*Work required:* Will you give the material below again, every line exactly as it is?

*** Opening of Data provided ***

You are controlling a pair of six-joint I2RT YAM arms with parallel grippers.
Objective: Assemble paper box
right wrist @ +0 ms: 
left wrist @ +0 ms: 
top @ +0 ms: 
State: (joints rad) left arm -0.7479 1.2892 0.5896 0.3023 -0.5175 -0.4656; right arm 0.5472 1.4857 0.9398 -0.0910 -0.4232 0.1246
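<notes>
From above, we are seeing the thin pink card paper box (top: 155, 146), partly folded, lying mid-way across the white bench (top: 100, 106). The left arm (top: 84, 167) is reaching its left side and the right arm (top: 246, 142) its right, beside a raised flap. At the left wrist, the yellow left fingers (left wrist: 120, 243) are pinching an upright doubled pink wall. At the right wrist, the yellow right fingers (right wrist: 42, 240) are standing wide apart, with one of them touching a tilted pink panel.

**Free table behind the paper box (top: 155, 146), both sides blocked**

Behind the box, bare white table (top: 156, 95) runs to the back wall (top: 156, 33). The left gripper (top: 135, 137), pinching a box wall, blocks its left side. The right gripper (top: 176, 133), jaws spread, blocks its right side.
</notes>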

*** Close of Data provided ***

*Answer below:*
You are controlling a pair of six-joint I2RT YAM arms with parallel grippers.
Objective: Assemble paper box
right wrist @ +0 ms: 
left wrist @ +0 ms: 
top @ +0 ms: 
State: (joints rad) left arm -0.7479 1.2892 0.5896 0.3023 -0.5175 -0.4656; right arm 0.5472 1.4857 0.9398 -0.0910 -0.4232 0.1246
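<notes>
From above, we are seeing the thin pink card paper box (top: 155, 146), partly folded, lying mid-way across the white bench (top: 100, 106). The left arm (top: 84, 167) is reaching its left side and the right arm (top: 246, 142) its right, beside a raised flap. At the left wrist, the yellow left fingers (left wrist: 120, 243) are pinching an upright doubled pink wall. At the right wrist, the yellow right fingers (right wrist: 42, 240) are standing wide apart, with one of them touching a tilted pink panel.

**Free table behind the paper box (top: 155, 146), both sides blocked**

Behind the box, bare white table (top: 156, 95) runs to the back wall (top: 156, 33). The left gripper (top: 135, 137), pinching a box wall, blocks its left side. The right gripper (top: 176, 133), jaws spread, blocks its right side.
</notes>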

The response to the exercise has been completed.